Data shown ::
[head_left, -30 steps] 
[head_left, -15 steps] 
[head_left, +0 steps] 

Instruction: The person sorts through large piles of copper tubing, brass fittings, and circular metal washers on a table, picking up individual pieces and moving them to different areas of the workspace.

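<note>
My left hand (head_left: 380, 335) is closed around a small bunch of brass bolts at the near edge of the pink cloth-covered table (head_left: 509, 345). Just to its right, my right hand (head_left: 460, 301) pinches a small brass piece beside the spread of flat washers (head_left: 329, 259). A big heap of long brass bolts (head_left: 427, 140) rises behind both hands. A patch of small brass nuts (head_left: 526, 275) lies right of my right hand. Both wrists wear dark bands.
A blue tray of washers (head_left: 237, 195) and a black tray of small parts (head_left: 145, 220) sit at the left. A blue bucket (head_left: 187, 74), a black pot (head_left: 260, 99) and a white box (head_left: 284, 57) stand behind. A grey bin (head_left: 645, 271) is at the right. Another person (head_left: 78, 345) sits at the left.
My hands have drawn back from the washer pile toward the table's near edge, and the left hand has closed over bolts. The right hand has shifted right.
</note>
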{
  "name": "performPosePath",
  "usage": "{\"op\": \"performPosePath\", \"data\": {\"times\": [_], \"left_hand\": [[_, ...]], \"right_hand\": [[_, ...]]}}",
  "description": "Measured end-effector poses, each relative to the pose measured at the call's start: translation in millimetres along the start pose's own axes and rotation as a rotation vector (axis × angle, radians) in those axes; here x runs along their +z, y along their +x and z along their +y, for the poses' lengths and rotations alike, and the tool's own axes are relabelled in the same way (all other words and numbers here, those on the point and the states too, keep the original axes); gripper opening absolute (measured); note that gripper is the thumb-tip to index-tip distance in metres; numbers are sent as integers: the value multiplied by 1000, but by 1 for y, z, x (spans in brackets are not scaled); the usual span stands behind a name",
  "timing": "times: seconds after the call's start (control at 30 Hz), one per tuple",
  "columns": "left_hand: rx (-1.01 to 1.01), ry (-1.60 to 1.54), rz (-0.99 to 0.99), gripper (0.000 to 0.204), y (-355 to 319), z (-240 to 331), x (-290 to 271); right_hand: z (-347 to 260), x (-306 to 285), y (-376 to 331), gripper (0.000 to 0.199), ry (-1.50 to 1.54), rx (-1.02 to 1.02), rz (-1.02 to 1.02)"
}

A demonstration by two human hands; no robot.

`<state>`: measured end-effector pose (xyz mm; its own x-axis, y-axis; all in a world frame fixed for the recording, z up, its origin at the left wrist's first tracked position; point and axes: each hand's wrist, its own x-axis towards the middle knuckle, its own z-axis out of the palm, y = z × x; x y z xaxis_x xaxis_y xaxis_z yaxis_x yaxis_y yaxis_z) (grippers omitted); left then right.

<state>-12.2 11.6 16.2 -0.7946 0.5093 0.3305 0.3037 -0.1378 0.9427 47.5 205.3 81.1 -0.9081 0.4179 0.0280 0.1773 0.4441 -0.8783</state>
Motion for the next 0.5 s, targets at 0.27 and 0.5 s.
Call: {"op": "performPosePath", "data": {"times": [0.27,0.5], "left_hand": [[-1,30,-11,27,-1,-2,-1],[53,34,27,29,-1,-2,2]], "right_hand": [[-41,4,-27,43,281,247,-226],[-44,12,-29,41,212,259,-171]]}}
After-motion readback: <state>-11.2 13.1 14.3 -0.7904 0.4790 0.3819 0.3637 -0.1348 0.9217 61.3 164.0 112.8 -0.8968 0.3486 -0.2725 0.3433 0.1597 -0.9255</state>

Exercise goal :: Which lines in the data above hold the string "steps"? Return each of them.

Result of the task ::
[head_left, -30 steps] 
[head_left, -15 steps] 
[head_left, +0 steps] 

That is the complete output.